**Aim of the exercise**
Take the entries below and reproduce them word for word.

**Provided records**
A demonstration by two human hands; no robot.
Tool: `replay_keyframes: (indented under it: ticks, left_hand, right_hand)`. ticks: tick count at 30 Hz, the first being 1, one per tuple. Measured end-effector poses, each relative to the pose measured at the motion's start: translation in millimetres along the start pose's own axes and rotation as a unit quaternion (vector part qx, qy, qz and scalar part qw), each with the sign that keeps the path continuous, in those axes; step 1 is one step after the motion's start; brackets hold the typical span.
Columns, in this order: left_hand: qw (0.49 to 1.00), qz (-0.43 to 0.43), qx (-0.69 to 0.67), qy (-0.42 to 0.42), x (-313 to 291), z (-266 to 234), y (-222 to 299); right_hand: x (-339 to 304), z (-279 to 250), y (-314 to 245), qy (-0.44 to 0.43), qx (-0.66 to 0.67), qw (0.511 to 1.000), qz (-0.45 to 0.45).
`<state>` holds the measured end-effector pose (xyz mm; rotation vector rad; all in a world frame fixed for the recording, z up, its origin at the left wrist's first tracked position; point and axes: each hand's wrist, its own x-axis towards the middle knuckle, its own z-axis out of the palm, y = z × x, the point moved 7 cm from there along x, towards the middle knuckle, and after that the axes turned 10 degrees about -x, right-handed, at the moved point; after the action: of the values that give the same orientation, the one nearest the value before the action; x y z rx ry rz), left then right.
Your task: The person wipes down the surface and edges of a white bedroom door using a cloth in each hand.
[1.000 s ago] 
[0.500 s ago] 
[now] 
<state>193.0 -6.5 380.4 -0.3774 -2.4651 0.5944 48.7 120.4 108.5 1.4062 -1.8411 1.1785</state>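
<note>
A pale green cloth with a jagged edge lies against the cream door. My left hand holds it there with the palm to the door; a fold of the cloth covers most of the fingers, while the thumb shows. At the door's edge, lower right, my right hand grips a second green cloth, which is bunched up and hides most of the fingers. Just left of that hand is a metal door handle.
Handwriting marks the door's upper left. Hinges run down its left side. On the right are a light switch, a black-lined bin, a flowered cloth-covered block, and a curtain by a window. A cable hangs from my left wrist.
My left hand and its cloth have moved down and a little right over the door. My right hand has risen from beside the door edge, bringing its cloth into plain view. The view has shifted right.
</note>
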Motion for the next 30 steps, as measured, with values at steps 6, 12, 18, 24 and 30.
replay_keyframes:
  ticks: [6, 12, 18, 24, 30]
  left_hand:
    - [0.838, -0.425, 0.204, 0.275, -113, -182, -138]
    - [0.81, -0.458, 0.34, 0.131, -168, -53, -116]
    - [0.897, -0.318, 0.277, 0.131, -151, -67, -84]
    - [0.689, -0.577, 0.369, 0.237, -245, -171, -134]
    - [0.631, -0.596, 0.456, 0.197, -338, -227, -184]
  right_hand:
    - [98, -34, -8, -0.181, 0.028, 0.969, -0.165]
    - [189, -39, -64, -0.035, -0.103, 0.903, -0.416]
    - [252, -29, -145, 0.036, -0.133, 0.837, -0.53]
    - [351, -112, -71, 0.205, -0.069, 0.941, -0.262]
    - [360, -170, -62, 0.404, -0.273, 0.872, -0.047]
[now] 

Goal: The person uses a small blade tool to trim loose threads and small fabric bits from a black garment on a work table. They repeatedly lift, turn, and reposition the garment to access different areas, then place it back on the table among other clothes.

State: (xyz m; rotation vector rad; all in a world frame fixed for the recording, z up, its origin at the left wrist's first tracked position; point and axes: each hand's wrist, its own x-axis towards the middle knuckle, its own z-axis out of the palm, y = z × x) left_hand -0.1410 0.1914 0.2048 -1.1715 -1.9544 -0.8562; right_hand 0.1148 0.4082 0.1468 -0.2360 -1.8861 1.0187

**Answer to the exercise**
A demonstration by two human hands; no robot.
Tool: `replay_keyframes: (indented under it: ticks, left_hand, right_hand)`. ticks: tick count at 30 Hz, the first being 1, one per tuple. Measured end-effector poses, each relative to the pose measured at the motion's start: translation in millimetres along the start pose's own axes and rotation as a unit quaternion (vector part qx, qy, qz and scalar part qw), each with the sign that keeps the path continuous, in those axes; step 1 is one step after the motion's start; brackets hold the typical span.
Columns, in this order: left_hand: qw (0.49 to 1.00), qz (-0.43 to 0.43), qx (-0.69 to 0.67), qy (-0.42 to 0.42), x (-313 to 291), z (-266 to 234), y (-222 to 299); right_hand: x (-339 to 304), z (-279 to 250), y (-314 to 245), qy (-0.44 to 0.43), qx (-0.66 to 0.67), qw (0.511 to 1.000), qz (-0.45 to 0.45).
`<state>` holds the measured end-effector pose (xyz mm; rotation vector rad; all in a world frame fixed for the recording, z up, its origin at the left wrist's first tracked position; point and axes: each hand's wrist, its own x-axis towards the middle knuckle, its own z-axis out of the palm, y = z × x, the point moved 7 cm from there along x, towards the middle knuckle, and after that the axes turned 10 degrees about -x, right-handed, at the moved point; after the action: of the values that give the same orientation, the one nearest the value before the action; x y z rx ry rz), left then right.
Your task: The person wipes down the surface and edges of a white bedroom door using a cloth in each hand.
[1.000 s ago] 
[0.500 s ago] 
[now] 
<state>193.0 -6.5 380.4 -0.3774 -2.4651 0.5944 48.7 120.4 108.5 1.4062 -1.8411 1.1785</state>
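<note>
A pale green cloth with a jagged edge lies against the cream door. My left hand holds it there with the palm to the door; a fold of the cloth covers most of the fingers, while the thumb shows. At the door's edge, lower right, my right hand grips a second green cloth, which is bunched up and hides most of the fingers. Just left of that hand is a metal door handle.
Handwriting marks the door's upper left. Hinges run down its left side. On the right are a light switch, a black-lined bin, a flowered cloth-covered block, and a curtain by a window. A cable hangs from my left wrist.
My left hand and its cloth have moved down and a little right over the door. My right hand has risen from beside the door edge, bringing its cloth into plain view. The view has shifted right.
</note>
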Motion for the next 30 steps, as measured, with values at steps 6, 12, 18, 24 and 30.
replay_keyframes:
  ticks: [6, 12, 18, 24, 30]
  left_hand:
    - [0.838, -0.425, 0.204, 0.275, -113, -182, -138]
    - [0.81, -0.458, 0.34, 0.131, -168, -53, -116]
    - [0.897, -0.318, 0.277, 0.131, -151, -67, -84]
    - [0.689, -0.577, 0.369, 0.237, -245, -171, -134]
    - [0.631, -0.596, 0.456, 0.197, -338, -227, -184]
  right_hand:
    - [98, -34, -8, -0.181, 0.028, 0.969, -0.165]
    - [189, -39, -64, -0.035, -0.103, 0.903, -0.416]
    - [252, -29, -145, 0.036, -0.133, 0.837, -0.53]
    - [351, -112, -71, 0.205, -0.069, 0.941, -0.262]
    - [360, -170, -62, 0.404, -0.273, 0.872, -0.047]
[now] 

Goal: The person uses a small blade tool to trim loose threads and small fabric bits from a black garment on a work table. They repeatedly lift, turn, and reposition the garment to access different areas, then place it back on the table among other clothes.

State: (xyz m; rotation vector rad; all in a world frame fixed for the recording, z up, its origin at the left wrist's first tracked position; point and axes: each hand's wrist, its own x-axis towards the middle knuckle, its own z-axis out of the palm, y = z × x) left_hand -0.1410 0.1914 0.2048 -1.1715 -1.9544 -0.8562; right_hand 0.1148 0.4082 0.1468 -0.2360 -1.8861 1.0187

That finishes the output.